### Supplied material

____________

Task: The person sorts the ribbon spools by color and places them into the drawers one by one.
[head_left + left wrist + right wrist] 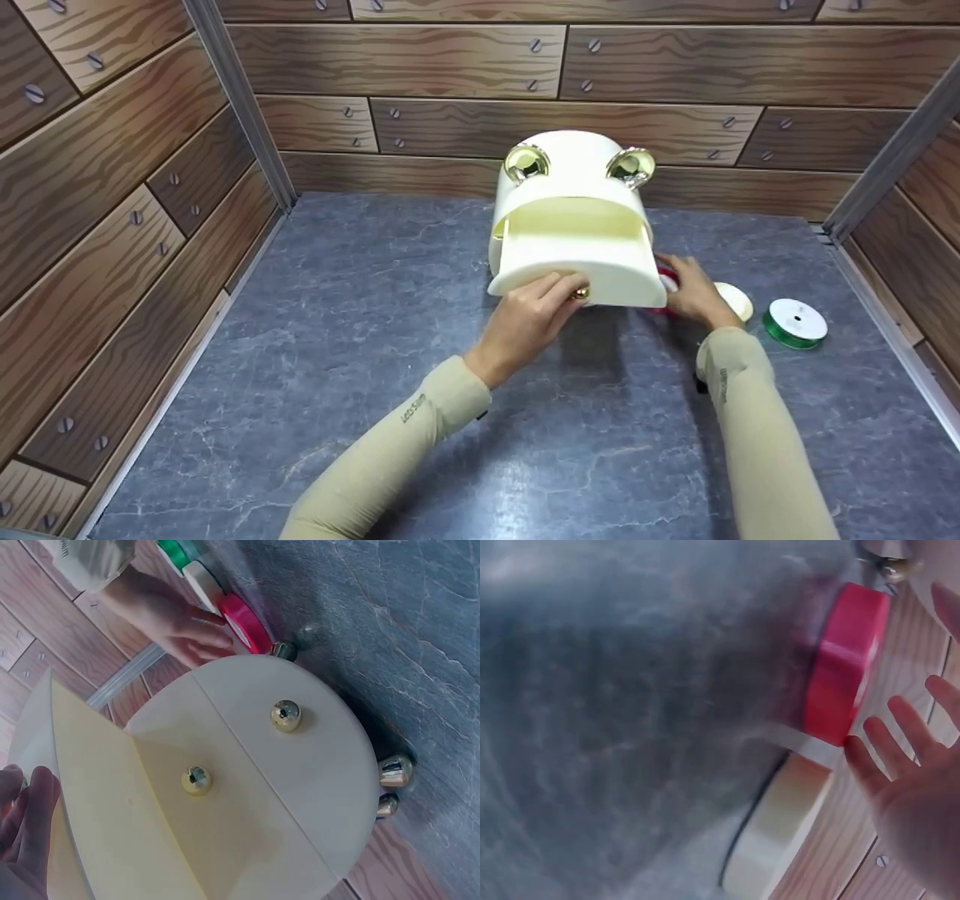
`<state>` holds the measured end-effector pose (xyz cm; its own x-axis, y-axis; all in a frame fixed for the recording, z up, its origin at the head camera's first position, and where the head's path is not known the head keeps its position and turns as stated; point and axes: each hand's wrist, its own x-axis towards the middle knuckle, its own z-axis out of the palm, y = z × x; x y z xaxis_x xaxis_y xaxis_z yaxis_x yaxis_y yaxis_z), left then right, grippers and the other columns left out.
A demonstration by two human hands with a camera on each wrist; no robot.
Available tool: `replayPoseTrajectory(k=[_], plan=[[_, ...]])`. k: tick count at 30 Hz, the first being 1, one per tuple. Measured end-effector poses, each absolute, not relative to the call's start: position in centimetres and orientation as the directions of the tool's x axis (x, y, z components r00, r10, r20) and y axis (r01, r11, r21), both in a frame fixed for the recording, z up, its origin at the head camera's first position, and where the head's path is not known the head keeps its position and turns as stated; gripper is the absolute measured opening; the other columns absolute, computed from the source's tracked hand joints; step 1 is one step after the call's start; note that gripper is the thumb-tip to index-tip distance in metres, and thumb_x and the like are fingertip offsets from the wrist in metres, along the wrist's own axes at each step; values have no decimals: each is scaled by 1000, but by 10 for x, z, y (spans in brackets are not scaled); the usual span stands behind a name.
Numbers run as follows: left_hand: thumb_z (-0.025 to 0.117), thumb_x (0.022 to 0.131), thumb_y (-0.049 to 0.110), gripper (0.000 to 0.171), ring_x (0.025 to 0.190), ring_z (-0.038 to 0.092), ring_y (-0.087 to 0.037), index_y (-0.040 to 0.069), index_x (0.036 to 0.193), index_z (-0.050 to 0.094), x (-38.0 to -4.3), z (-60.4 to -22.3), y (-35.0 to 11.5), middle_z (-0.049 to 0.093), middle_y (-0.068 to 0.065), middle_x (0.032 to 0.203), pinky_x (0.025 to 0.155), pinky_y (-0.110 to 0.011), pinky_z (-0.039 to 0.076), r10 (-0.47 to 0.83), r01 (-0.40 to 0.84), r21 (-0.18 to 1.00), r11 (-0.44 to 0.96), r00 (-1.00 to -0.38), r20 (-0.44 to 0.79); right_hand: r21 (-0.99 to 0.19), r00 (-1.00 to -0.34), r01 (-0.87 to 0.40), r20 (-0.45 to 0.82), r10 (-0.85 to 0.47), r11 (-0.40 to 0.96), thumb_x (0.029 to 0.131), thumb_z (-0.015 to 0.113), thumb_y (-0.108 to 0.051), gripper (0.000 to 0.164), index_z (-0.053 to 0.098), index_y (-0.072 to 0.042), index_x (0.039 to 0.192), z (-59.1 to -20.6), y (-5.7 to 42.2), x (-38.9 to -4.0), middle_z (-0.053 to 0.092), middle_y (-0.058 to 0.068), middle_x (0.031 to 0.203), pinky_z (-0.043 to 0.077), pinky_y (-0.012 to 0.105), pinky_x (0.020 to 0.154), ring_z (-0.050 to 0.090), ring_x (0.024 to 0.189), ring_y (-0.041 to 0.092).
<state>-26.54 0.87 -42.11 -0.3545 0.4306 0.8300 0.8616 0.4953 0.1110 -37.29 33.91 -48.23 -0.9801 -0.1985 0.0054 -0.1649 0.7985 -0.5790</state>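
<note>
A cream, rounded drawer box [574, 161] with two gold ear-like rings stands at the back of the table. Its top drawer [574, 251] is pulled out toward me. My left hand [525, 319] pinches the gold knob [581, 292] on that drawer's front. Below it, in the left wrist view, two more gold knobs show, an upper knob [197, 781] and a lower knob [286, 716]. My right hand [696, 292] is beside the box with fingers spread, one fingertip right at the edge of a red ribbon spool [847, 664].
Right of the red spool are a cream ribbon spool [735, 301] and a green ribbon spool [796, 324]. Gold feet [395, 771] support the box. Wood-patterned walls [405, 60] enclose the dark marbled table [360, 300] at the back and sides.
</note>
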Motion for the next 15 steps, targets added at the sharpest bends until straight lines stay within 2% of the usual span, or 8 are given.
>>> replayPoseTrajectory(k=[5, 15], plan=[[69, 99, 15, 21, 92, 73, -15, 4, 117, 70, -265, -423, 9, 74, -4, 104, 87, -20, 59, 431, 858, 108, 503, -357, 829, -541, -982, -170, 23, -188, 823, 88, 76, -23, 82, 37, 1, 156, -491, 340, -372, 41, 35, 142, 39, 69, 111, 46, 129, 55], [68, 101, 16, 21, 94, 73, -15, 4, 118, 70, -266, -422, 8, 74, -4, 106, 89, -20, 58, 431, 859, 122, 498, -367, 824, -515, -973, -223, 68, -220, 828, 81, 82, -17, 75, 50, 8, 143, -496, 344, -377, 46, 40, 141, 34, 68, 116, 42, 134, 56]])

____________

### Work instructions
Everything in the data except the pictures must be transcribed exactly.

### Answer section
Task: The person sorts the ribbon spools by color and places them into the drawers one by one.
[head_left + left wrist + right wrist] 
`<state>` holds the measured end-effector pose (xyz cm; its own x-axis, y-axis; all in a frame fixed for the recording, z up, its origin at the head camera's first position, and where the head's path is not known the head keeps its position and turns as stated; point and axes: each hand's wrist, its own x-axis towards the middle knuckle, its own z-axis out of the palm, y = z × x; x y z xaxis_x xaxis_y xaxis_z yaxis_x yaxis_y yaxis_z), left then right, grippers and the other columns left out.
A demonstration by two human hands with a camera on each wrist; no robot.
Available tool: `replayPoseTrajectory(k=[_], plan=[[_, ...]])`. k: tick count at 30 Hz, the first being 1, one per tuple. Measured end-effector poses, each absolute, not relative to the call's start: position in centimetres and orientation as the directions of the tool's x axis (x, y, z components r00, r10, r20) and y axis (r01, r11, r21), both in a frame fixed for the recording, z up, its origin at the head camera's first position, and where the head's path is not known the head keeps its position and turns as stated; gripper is the absolute measured opening; the other columns absolute, computed from the source's tracked hand joints; step 1 is one step after the call's start; note that gripper is the thumb-tip to index-tip distance in metres, and thumb_x and the like are fingertip offsets from the wrist in metres, along the wrist's own axes at each step; values have no decimals: each is scaled by 1000, but by 10 for x, z, y (spans in brackets are not scaled); the usual span stands behind a name.
Numbers run as follows: left_hand: thumb_z (-0.025 to 0.117), thumb_x (0.022 to 0.131), thumb_y (-0.049 to 0.110), gripper (0.000 to 0.171), ring_x (0.025 to 0.190), ring_z (-0.038 to 0.092), ring_y (-0.087 to 0.037), index_y (-0.040 to 0.069), index_x (0.036 to 0.193), index_z (-0.050 to 0.094), x (-38.0 to -4.3), z (-60.4 to -22.3), y (-35.0 to 11.5), middle_z (-0.049 to 0.093), middle_y (-0.068 to 0.065), middle_x (0.032 to 0.203), pinky_x (0.025 to 0.155), pinky_y (-0.110 to 0.011), pinky_z (-0.039 to 0.076), r10 (-0.47 to 0.83), r01 (-0.40 to 0.84), r21 (-0.18 to 1.00), r11 (-0.44 to 0.96), r00 (-1.00 to -0.38), r20 (-0.44 to 0.79); right_hand: r21 (-0.99 to 0.19), r00 (-1.00 to -0.34), r01 (-0.87 to 0.40), r20 (-0.45 to 0.82), r10 (-0.85 to 0.47), r11 (-0.40 to 0.96), thumb_x (0.029 to 0.131), thumb_z (-0.015 to 0.113), thumb_y (-0.108 to 0.051), gripper (0.000 to 0.164), index_z (-0.053 to 0.098), index_y (-0.072 to 0.042), index_x (0.039 to 0.192), z (-59.1 to -20.6), y (-5.7 to 42.2), x (-38.9 to -4.0), middle_z (-0.053 to 0.092), middle_y (-0.058 to 0.068), middle_x (0.031 to 0.203), pinky_z (-0.043 to 0.077), pinky_y (-0.012 to 0.105), pinky_x (0.020 to 0.154), ring_z (-0.050 to 0.090), ring_x (0.024 to 0.189), ring_y (-0.041 to 0.092).
<state>-26.54 0.87 -42.11 -0.3545 0.4306 0.8300 0.8616 0.4953 0.1110 -37.29 33.91 -48.23 -0.9801 -0.1985 0.0054 -0.1649 0.7985 -0.5790</state>
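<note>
A cream, rounded drawer box [574, 161] with two gold ear-like rings stands at the back of the table. Its top drawer [574, 251] is pulled out toward me. My left hand [525, 319] pinches the gold knob [581, 292] on that drawer's front. Below it, in the left wrist view, two more gold knobs show, an upper knob [197, 781] and a lower knob [286, 716]. My right hand [696, 292] is beside the box with fingers spread, one fingertip right at the edge of a red ribbon spool [847, 664].
Right of the red spool are a cream ribbon spool [735, 301] and a green ribbon spool [796, 324]. Gold feet [395, 771] support the box. Wood-patterned walls [405, 60] enclose the dark marbled table [360, 300] at the back and sides.
</note>
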Motion for the next 15 steps, targets added at the sharpest bends until straight lines stay within 2% of the usual span, or 8 are given.
>>> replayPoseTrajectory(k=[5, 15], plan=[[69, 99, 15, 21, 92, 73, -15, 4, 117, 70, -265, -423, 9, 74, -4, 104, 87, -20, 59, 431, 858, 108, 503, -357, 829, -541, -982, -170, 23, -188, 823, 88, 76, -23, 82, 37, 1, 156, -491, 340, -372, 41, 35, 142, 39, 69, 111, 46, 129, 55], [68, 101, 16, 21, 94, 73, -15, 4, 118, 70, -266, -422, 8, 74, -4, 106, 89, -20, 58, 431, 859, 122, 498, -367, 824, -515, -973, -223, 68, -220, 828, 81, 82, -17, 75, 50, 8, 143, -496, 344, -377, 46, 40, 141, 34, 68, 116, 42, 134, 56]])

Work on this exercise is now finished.